Summer 2010

Radiantly Malevolent

Louis Wain’s psychotic cats

Adam Jasper

A pre-insanity Wain drawing, assuming cats playing poker is not insane.

For a brief period at the end of the nineteenth century, Louis Wain was arguably England’s most reproduced artist. Not England’s most lauded artist, certainly—there are no works by him in the National Gallery, for example—but between 1895 and 1905 some forty books illustrated by Wain appeared on the market, alongside hundreds of postcards, miniatures, mementos, and keepsakes. All of them feature the same subject matter: funny cats. Cats playing golf, cats taking photographs, cats in bow ties or doffing bowler hats.

The Louis Wain cat was inquisitive, upper middle class, bright-eyed, and boisterous. He walked upright on his hind legs, wore clothes, used tools, and, although prone to mishaps, had a keen sense of propriety. The Louis Wain cat was not, in short, a cat, but a typically extroverted Edwardian gentleman. “When I was young,” said Wain, “no public man would have dared acknowledge himself a cat enthusiast; now even MPs can do so without danger of being laughed at.”

Wain first achieved notoriety in 1886 with a Christmas supplement to the Illustrated London News, a narrative drawing called “A Kittens’ Christmas Party.” The image took Wain eleven days to draw, featured over two hundred felines, and ran across a full two pages of the newspaper. That it was printed as a spread is significant; everything not pertaining to Wain’s cat tableau was thereby omitted from the page, creating catland as a humane world free of humans, a kind of virtual utopia. H. G. Wells wrote, “He invented a cat style, a cat society, a whole cat world. English cats that do not look like Louis Wain cats are ashamed of themselves.”

The craze for anthropomorphized adorables is not entirely unfamiliar. In its weakness for the cute, the twenty-first century shares characteristics with the end of the nineteenth, and just as a significant proportion of Internet traffic today is devoted to pictures of baby animals, there soon emerged in Edwardian England a veritable industry dedicated to publishing Wain’s anthropomorphized cats. “A Christmas without one of Louis Wain’s clever catty pictures,” Frances Simpson wrote in The Book of the Cat (1903), “would be like a Christmas pudding without currants.” On the strength of his anatomically implausible caricatures, Wain was eventually elected president of England’s National Cat Club.
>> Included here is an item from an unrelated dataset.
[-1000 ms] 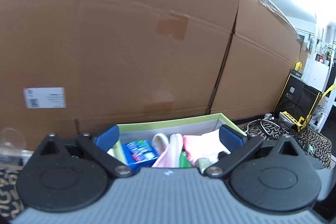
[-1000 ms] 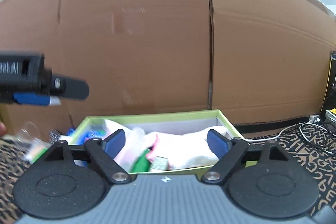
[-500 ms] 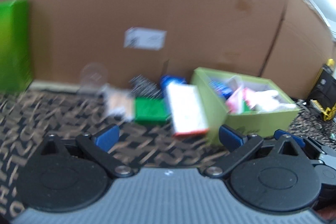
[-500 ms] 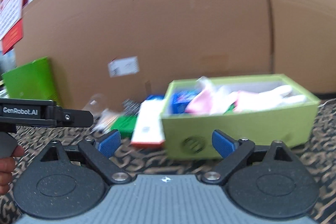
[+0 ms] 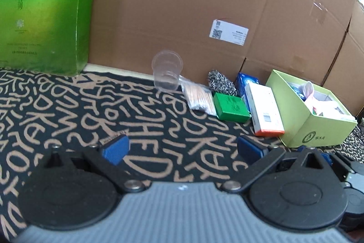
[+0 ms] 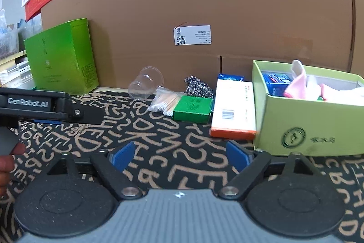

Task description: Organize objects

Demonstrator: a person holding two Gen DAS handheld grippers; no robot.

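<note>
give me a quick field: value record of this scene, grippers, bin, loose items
left gripper: open, empty, above the rug
right gripper: open, empty
bin: light green box, open top, pink cloth and other items inside
beside bin: white and orange box, blue box behind it
loose row: small green box, bag of sticks, steel scrubber, clear cup
far left: tall green carton

Black carpet (image 5: 68, 106) with tan letter pattern; lime-green open box (image 6: 314, 129); dark green small box (image 6: 192, 109); white, orange-edged carton (image 6: 233, 109); silver scourer (image 6: 198, 87).
</note>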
Wain’s preoccupation with cats had its origin in 1883, when, as a junior commercial illustrator of no particular prominence, he had begun to draw his wife’s pet, a black-and-white kitten called Peter, to amuse her. She had been diagnosed with breast cancer and confined to her bed. Peter became her chief companion, Wain’s muse, and a distraction that culminated in an obsession for the artist. Upon Emily’s death three years after her confinement, Wain allegedly claimed that Peter became the vessel of at least a portion of Emily’s soul.

Subscribe to access our entire archive.
Log In and read it now.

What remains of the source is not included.